> _Exercise directions_: A word-for-word copy of the listing, free of images, is the expected answer.

> _Data provided_:
__________
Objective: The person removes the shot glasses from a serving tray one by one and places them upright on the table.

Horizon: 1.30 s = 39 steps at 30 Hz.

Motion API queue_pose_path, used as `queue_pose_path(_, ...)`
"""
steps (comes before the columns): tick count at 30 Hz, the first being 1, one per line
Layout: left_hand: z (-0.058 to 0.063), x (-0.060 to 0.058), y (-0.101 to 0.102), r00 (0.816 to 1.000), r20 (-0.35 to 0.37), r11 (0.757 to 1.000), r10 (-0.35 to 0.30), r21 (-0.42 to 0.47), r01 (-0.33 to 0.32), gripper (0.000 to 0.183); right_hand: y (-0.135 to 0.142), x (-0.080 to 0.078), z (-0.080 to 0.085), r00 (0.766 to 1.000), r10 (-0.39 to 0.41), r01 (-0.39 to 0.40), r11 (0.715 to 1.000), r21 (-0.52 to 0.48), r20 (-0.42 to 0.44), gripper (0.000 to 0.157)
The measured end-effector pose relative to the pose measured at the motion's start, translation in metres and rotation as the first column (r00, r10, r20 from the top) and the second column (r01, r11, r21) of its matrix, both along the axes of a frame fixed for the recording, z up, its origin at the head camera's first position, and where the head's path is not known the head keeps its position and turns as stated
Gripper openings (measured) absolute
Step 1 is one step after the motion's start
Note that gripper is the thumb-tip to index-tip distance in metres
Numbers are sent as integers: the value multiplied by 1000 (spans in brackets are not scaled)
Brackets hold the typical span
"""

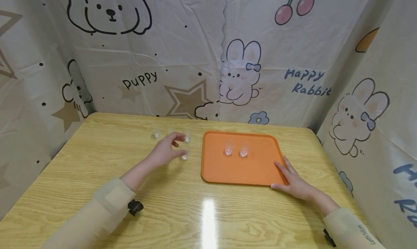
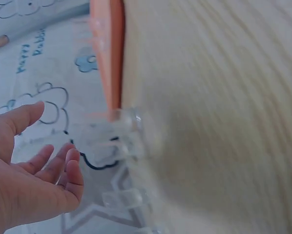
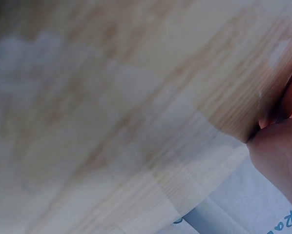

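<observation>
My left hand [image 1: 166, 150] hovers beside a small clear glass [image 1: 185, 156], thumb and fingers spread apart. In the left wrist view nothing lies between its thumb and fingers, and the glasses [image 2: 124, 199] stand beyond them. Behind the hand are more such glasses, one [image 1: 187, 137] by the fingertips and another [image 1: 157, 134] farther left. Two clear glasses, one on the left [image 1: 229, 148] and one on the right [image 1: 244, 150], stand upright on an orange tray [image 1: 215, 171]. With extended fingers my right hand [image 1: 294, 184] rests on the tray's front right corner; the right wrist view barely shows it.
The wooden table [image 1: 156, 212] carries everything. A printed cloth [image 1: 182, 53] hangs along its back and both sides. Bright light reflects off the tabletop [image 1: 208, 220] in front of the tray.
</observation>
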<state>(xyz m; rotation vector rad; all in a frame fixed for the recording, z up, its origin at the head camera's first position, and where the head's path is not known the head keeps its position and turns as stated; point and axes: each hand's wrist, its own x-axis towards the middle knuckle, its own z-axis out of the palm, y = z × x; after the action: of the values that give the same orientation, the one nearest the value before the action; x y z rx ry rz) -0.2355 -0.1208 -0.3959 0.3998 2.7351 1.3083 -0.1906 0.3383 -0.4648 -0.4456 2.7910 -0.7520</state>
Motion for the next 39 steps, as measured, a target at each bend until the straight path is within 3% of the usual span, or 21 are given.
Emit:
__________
> _Exercise response_:
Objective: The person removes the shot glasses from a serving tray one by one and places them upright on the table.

Horizon: 1.30 s = 39 steps at 30 Hz.

Motion API queue_pose_path, used as `queue_pose_path(_, ...)`
"""
steps (comes before the columns): tick count at 30 Hz, the first being 1, one per line
Layout: left_hand: z (-0.058 to 0.063), x (-0.060 to 0.058), y (-0.101 to 0.102), r00 (0.816 to 1.000), r20 (-0.35 to 0.37), r11 (0.757 to 1.000), r10 (-0.35 to 0.30), r21 (-0.42 to 0.47), r01 (-0.33 to 0.32), gripper (0.000 to 0.183); right_hand: y (-0.135 to 0.142), x (-0.080 to 0.078), z (-0.080 to 0.085), r00 (0.766 to 1.000), r10 (-0.39 to 0.41), r01 (-0.39 to 0.40), r11 (0.715 to 1.000), r21 (-0.52 to 0.48), r20 (-0.42 to 0.44), gripper (0.000 to 0.157)
The measured end-effector pose relative to the pose measured at the motion's start, translation in metres and rotation as the first column (r00, r10, r20 from the top) and the second column (r01, r11, r21) of its matrix, both along the axes of a frame fixed for the recording, z up, its origin at the head camera's first position, and where the head's path is not known the head keeps its position and turns as stated
Gripper openings (measured) absolute
Step 1 is one step after the motion's start
Note that gripper is the thumb-tip to index-tip distance in metres
Numbers are sent as integers: the value multiplied by 1000 (spans in brackets are not scaled)
Brackets hold the typical span
"""


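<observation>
My left hand [image 1: 166, 150] hovers beside a small clear glass [image 1: 185, 156], thumb and fingers spread apart. In the left wrist view nothing lies between its thumb and fingers, and the glasses [image 2: 124, 199] stand beyond them. Behind the hand are more such glasses, one [image 1: 187, 137] by the fingertips and another [image 1: 157, 134] farther left. Two clear glasses, one on the left [image 1: 229, 148] and one on the right [image 1: 244, 150], stand upright on an orange tray [image 1: 215, 171]. With extended fingers my right hand [image 1: 294, 184] rests on the tray's front right corner; the right wrist view barely shows it.
The wooden table [image 1: 156, 212] carries everything. A printed cloth [image 1: 182, 53] hangs along its back and both sides. Bright light reflects off the tabletop [image 1: 208, 220] in front of the tray.
</observation>
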<state>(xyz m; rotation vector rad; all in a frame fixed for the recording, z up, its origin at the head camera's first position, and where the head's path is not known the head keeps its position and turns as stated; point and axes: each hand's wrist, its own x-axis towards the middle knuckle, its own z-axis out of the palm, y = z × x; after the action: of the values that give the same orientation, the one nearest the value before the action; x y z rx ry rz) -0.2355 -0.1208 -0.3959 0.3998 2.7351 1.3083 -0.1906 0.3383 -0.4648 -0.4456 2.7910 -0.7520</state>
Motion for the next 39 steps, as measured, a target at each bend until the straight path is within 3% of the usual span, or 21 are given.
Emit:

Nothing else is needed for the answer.